We had a RAV4 as a rental for 10 days.  It took us half the week to discover that there was a third row of seats in the cargo area!  The third row is definitely not as comfortable as the second row.  You could use it for car seats if you don't mind the kids being that far back.  Also, the A/C never made it to the third row.  And, no, there is not much extra storage space when the third row is in use.  We managed to squeeze a bunch of backpacks in there but that's it.

Deb


----------



## m61376 (Oct 7, 2012)

I owned an Odyssey for years and now a Pilot. My "kids" are now grown, but I love the space and the often find ourselves with 5,6, or 7 adults, and it is nice to have a car that can transport everyone. We switched to the Pilot because I wanted an AWD vehicle, but I have to say that with 2 car seats I'd opt for the Odyssey unless you need the AWD. If you get Captain's seats in the middle row you can easily access the back row by walking through the middle, and younger to middle aged adults can easily do that. The problem with car seats and a third row in the Pilot and similar cars is you have to move the car seat to easily access the third row. I find it easier to get in the back of an Odyssey without moving any of the seats than into the rear of the Pilot with moving and tilting the middle seat, although both are relatively easy to do. If you're frequently going to have a 5th passenger, it is a pain to have to move a car seat, so that's something to consider.


----------



## spencersmama (Oct 7, 2012)

m61376 said:


> I owned an Odyssey for years and now a Pilot. My "kids" are now grown, but I love the space and the often find ourselves with 5,6, or 7 adults, and it is nice to have a car that can transport everyone. We switched to the Pilot because I wanted an AWD vehicle, but I have to say that with 2 car seats I'd opt for the Odyssey unless you need the AWD. If you get Captain's seats in the middle row you can easily access the back row by walking through the middle, and younger to middle aged adults can easily do that. The problem with car seats and a third row in the Pilot and similar cars is you have to move the car seat to easily access the third row. I find it easier to get in the back of an Odyssey without moving any of the seats than into the rear of the Pilot with moving and tilting the middle seat, although both are relatively easy to do. If you're frequently going to have a 5th passenger, it is a pain to have to move a car seat, so that's something to consider.

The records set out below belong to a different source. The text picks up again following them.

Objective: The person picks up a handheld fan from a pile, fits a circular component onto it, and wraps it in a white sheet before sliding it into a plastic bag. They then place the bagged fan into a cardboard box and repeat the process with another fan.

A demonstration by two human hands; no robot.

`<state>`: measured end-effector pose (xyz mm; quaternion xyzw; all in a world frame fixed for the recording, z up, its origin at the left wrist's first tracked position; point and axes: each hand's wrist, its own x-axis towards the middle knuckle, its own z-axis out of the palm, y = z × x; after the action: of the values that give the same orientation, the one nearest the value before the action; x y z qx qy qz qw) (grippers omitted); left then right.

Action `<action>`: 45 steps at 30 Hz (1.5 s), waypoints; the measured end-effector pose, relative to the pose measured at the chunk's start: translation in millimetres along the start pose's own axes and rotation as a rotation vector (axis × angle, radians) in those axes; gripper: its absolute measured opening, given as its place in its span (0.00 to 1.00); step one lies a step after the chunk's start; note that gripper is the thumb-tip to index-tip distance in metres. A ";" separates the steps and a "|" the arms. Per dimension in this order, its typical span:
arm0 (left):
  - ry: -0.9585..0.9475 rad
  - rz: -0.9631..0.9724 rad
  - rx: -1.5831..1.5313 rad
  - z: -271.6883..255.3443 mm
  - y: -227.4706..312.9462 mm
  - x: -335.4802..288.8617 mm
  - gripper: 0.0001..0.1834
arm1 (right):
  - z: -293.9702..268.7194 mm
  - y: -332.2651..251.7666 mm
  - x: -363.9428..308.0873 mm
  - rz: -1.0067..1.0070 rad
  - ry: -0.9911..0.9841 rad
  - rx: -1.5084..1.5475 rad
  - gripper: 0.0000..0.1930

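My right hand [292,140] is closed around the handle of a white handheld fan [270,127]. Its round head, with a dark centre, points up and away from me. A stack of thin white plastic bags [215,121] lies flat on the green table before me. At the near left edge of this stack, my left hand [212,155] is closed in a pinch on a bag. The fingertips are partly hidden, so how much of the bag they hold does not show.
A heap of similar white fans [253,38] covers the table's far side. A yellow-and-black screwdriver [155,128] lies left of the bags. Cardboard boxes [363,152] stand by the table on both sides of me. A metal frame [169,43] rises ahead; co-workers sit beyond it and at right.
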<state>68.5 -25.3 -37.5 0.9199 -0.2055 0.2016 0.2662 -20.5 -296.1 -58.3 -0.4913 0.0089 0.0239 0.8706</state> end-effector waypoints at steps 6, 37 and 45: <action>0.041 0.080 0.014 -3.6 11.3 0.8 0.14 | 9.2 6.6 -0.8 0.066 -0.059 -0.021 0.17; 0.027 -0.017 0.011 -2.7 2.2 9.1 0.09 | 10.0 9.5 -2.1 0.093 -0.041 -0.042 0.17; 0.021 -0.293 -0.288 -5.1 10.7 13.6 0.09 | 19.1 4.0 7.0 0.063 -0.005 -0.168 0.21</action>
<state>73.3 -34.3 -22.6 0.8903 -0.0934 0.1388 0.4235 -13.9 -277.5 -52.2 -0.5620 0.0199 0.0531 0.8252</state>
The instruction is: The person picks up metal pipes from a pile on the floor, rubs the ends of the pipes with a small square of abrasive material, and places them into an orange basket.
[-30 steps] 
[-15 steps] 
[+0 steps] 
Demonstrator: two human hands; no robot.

I was going to suggest they wait until after they have the baby to see how everything works out, for this reason.  We had a 4 door car when my daughter was born.  She's the second child.  We were going to keep it for another year or two, but after separate visits from both the Grandmas, we decided to get a van.  Climbing over carseats didn't cut it for long while post-partum, post-cesarean and hormonal.     Now, 12 1/2 years later, I still love my van (Honda Odyssey) and don't want to get a new car!  I have 195,000 miles on it and it still runs great.  I was just talking with two separate friends that also have Odysseys, and they feel the exact same way.  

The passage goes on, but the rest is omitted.